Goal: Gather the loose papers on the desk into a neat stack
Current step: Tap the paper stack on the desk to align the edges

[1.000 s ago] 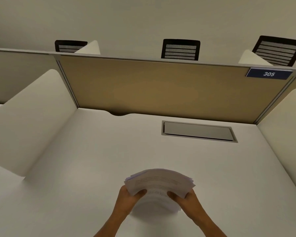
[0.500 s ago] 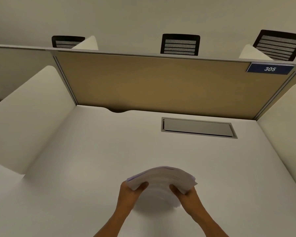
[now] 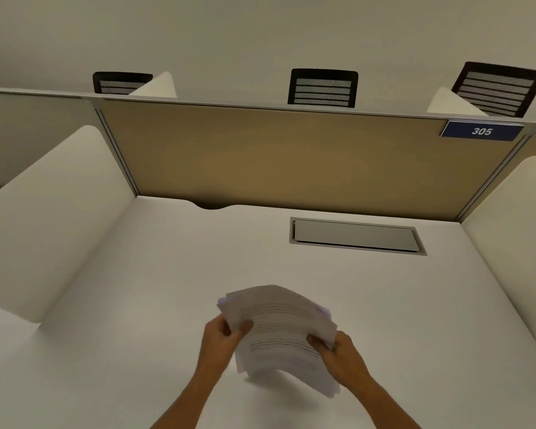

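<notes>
One stack of papers (image 3: 282,332), its sheets too many and too blurred to count, is held above the desk (image 3: 136,289) near the front edge. Two hands: the left hand (image 3: 222,334) grips the stack's left side, the right hand (image 3: 338,351) its right side. One desk. One rectangular cover plate (image 3: 356,236), set in the surface near the back edge, right of centre. One tan back panel (image 3: 276,159). Two white side dividers, one at the left edge (image 3: 50,218), one at the right edge (image 3: 520,227). One blue label (image 3: 481,130) reading 305. Three black mesh chair backs (image 3: 322,88) beyond the panel.
</notes>
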`<control>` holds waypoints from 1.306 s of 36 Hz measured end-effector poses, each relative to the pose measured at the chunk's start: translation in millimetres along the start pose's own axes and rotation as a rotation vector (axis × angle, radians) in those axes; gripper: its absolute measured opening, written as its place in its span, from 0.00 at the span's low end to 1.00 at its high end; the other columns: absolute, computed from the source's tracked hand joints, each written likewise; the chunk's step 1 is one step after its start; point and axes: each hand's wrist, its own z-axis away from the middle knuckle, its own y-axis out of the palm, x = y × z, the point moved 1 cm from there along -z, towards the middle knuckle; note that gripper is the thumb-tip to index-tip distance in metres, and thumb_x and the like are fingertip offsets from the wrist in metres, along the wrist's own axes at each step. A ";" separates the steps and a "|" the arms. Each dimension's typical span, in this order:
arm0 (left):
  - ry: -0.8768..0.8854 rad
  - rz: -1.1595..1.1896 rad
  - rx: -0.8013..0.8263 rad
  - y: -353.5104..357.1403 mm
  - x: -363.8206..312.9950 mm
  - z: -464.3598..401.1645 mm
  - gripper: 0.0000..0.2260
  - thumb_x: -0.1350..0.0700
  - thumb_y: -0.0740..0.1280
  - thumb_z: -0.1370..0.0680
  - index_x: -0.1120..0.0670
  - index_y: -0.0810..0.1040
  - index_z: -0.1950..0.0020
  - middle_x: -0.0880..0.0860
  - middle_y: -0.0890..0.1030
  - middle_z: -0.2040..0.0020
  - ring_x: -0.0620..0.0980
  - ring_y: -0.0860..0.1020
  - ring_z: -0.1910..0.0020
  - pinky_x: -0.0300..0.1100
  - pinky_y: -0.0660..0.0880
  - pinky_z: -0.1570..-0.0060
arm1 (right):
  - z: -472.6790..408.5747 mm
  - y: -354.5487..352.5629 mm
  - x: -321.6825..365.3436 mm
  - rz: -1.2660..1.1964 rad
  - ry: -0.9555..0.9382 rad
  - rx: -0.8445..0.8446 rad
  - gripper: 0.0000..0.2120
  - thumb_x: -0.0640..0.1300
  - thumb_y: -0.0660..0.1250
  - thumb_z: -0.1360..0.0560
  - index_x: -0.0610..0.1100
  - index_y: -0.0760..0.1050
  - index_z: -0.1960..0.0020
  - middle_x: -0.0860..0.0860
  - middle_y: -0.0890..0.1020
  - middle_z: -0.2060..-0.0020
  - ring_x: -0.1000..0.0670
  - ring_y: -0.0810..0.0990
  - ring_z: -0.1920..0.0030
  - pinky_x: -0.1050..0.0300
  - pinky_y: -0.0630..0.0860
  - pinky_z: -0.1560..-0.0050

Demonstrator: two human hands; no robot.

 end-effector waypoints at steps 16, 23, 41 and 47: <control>0.395 -0.618 0.582 4.2 -59.2 -30.2 0.10 0.54 0.73 0.26 0.46 0.82 0.45 0.37 0.84 0.49 0.34 0.80 0.50 0.30 0.77 0.51 | -9.5 -47.7 82.0 0.874 -0.246 0.234 0.11 0.48 0.61 0.22 0.51 0.81 0.45 0.48 0.86 0.52 0.47 0.83 0.57 0.57 0.75 0.61; 0.164 -0.365 0.248 9.2 -19.7 -22.0 0.13 0.63 0.70 0.26 0.46 0.83 0.65 0.44 0.82 0.69 0.37 0.77 0.68 0.32 0.73 0.66 | -6.5 -52.5 52.8 0.732 -0.190 0.268 0.14 0.52 0.63 0.24 0.55 0.80 0.41 0.54 0.86 0.48 0.51 0.84 0.53 0.58 0.81 0.56; -0.150 -0.117 -0.102 -13.6 29.9 -10.7 0.07 0.60 0.74 0.26 0.47 0.83 0.60 0.51 0.86 0.64 0.51 0.84 0.62 0.41 0.79 0.65 | 4.2 -44.2 -28.4 -0.398 -0.008 0.115 0.12 0.38 0.74 0.26 0.50 0.86 0.46 0.50 0.88 0.49 0.51 0.86 0.46 0.60 0.80 0.50; -0.117 -0.177 0.016 -23.9 33.1 -7.8 0.13 0.64 0.73 0.27 0.45 0.83 0.55 0.45 0.87 0.59 0.42 0.84 0.61 0.34 0.78 0.60 | 5.4 -22.0 -37.1 -0.424 0.054 -0.019 0.09 0.42 0.74 0.26 0.54 0.86 0.48 0.55 0.88 0.52 0.57 0.86 0.50 0.66 0.79 0.56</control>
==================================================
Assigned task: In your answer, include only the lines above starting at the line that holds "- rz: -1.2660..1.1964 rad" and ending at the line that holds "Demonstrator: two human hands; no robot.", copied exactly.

Answer to the problem:
  - rz: -1.2660..1.1964 rad
  - ry: -0.9555..0.9382 rad
  - rx: -0.8445..0.8446 rad
  - gripper: 0.0000..0.2120
  - thumb_x: -0.0640..0.1300
  - thumb_y: -0.0660..0.1250
  - thumb_z: -0.1360..0.0560
  - index_x: -0.0610..0.1100
  - index_y: -0.0760..0.1050
  - index_z: -0.1960..0.0020
  - middle_x: -0.0860..0.0860
  - middle_y: -0.0890..0.1020
  - middle_z: -0.2060..-0.0020
  - ring_x: -0.1000..0.0670
  - ring_y: -0.0810..0.0990
  - ring_z: -0.1920..0.0030
  - pinky_x: -0.1050..0.0300
  - pinky_y: -0.0630..0.0860
  - pinky_z: -0.1560..-0.0050

Demonstrator: two human hands; no robot.

This completes the output.